A. インストール後、設定(歯車アイコン)→「モニタリング」タブ→「フレームタイム」の項目を探してチェックを入れ、「オンスクリーンディスプレイに表示」にもチェックします。
次にRTSS(RivaTuner Statistics Server)が起動していることを確認してください。
ゲームを起動すると、画面左上または指定した位置にフレームタイムの数値がリアルタイムで表示されます。
Q. GPU使用率が99%になっているのにFPSが低いのはなぜですか?
A. GPUが100%フル稼働しているにもかかわらずFPSが目標を下回っている場合、GPUの絶対的な処理能力が現在のゲームの要求に対して不足しています。
たとえばRTX 4060でCyberpunk 2077を4K最高設定でプレイすれば、GPU使用率99%・FPS20〜30という結果になります。
これはソフト設定では解決できないため、GPU(またはPC全体)の買い替えか、解像度・グラフィック設定の引き下げで対応することになります。
Q. 「最低FPS(1% Low)」はどのくらいあれば体感的に快適ですか?
A. 目標FPSの60〜70%以上を維持できていれば、体感上の大きな問題はありません。
たとえば平均120fpsを目指すゲームなら、1% Lowが72fps以上(60%)あれば許容範囲です。
1% Lowが平均の50%を下回る(平均120fpsで1% Low 60fps未満)場合、瞬間的なカクつきが体感的に目立つようになります。

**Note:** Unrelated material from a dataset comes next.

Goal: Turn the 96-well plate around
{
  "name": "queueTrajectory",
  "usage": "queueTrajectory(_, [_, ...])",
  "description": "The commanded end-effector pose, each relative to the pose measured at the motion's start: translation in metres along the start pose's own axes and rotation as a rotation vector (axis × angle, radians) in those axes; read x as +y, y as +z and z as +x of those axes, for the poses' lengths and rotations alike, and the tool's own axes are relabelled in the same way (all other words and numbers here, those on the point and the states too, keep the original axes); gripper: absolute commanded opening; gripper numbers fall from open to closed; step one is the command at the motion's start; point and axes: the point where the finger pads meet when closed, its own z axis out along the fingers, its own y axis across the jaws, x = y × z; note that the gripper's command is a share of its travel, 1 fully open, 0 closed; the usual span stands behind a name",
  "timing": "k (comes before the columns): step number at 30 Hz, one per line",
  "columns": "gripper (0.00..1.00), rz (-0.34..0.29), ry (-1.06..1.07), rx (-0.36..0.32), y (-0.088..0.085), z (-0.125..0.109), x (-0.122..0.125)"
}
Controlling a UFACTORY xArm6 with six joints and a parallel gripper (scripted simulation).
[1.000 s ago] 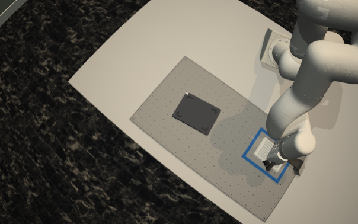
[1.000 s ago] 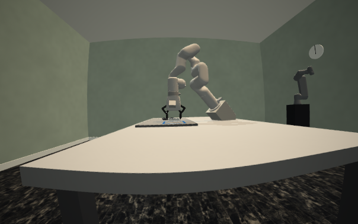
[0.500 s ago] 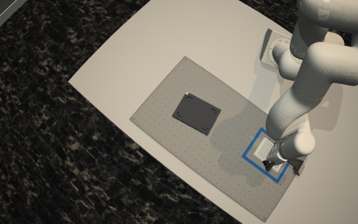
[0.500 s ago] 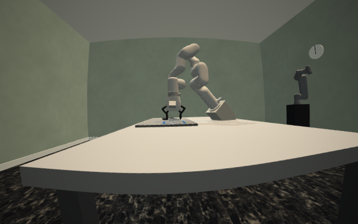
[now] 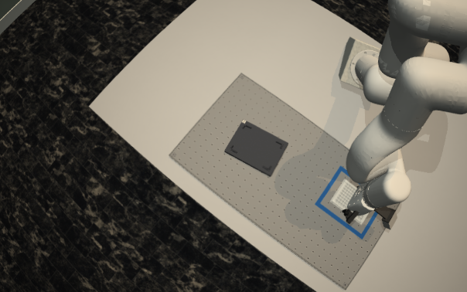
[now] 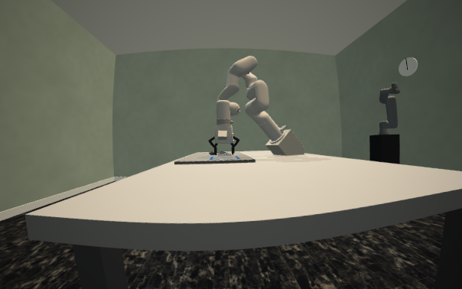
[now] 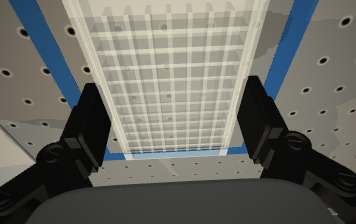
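The clear 96-well plate [image 5: 345, 194] is at the bench spot B1 [image 5: 324, 208], a blue taped outline at the right end of the deck. My gripper [image 5: 367, 216] points straight down over it. In the wrist view the two black fingers press on the plate's long sides [image 7: 170, 85], so the gripper is shut on the plate. The plate is low at the deck; I cannot tell if it touches. The dark nest N1 [image 5: 257, 147] is empty, with a small pale A1 mark [image 5: 243, 122] at its far left corner. The plate's cut corner is not visible.
The grey perforated deck [image 5: 232, 181] lies on a pale table. My arm's base [image 5: 357, 66] stands behind the deck's right end. The table's edge runs close to B1 on the right. A second arm on a black pedestal [image 6: 387, 126] stands far off.
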Motion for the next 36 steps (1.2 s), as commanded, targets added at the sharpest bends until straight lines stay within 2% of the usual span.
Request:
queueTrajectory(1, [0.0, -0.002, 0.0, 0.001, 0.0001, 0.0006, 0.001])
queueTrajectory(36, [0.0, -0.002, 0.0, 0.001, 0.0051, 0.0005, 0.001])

Q. DLSS 4やFSRを有効にするとカクつきは改善しますか?
A. はい、有効な場合が多いです。DLSS 4(RTX 5000シリーズ対応)は描画解像度を下げてGPUの負荷を軽減しながら、AI補完で高解像度相当の映像を生成します。
RTX 5000シリーズのMulti Frame Generationを使えば、元のFPSが30fpsでも120fps相当のなめらかさを実現できます。AMD GPU向けのFSR 4も同様の効果があります。

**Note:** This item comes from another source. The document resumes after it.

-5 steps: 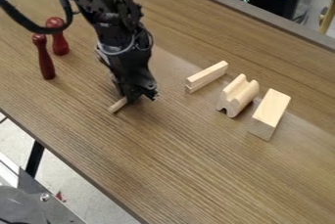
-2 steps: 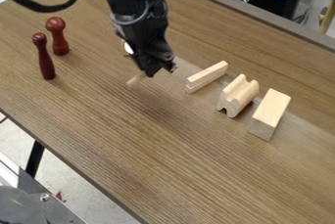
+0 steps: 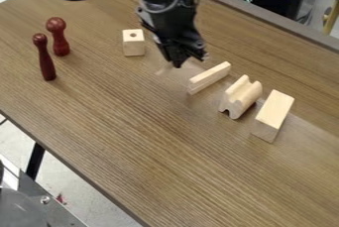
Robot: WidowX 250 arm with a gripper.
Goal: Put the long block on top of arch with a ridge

ただし入力遅延(レイテンシ)がわずかに増加するため、FPSゲームの競技プレイには向き不向きがあります。
まとめ
| ステップ | 確認内容 | 正常値 | 問題がある場合 |
|---|---|---|---|
| 1 | GPU使用率 | 90〜99% | 低い → 電源設定・CPUボトルネック |
| 2 | CPU使用率 | 70〜85% | 常時90%超 → CPUボトルネック |
| 3 | GPU温度 | 83℃未満 | 超えている → サーマルスロットリング |
| 4 | RAM使用率 | 80%未満 | 90%超 → メモリ不足 |
| 5 | フレームタイム | 安定(スパイクなし) | 頻繁なスパイク → ドライバ・設定 |
新PCなのにカクつく場合、まず電源設定の変更とドライバ更新を試す。それでも改善しない場合は本記事のフローチャートで原因を特定し、ハードウェアの買い替えが必要かどうかを判断します。
「体感」で悩むのをやめて、数値で原因を特定することが最短の解決策だ。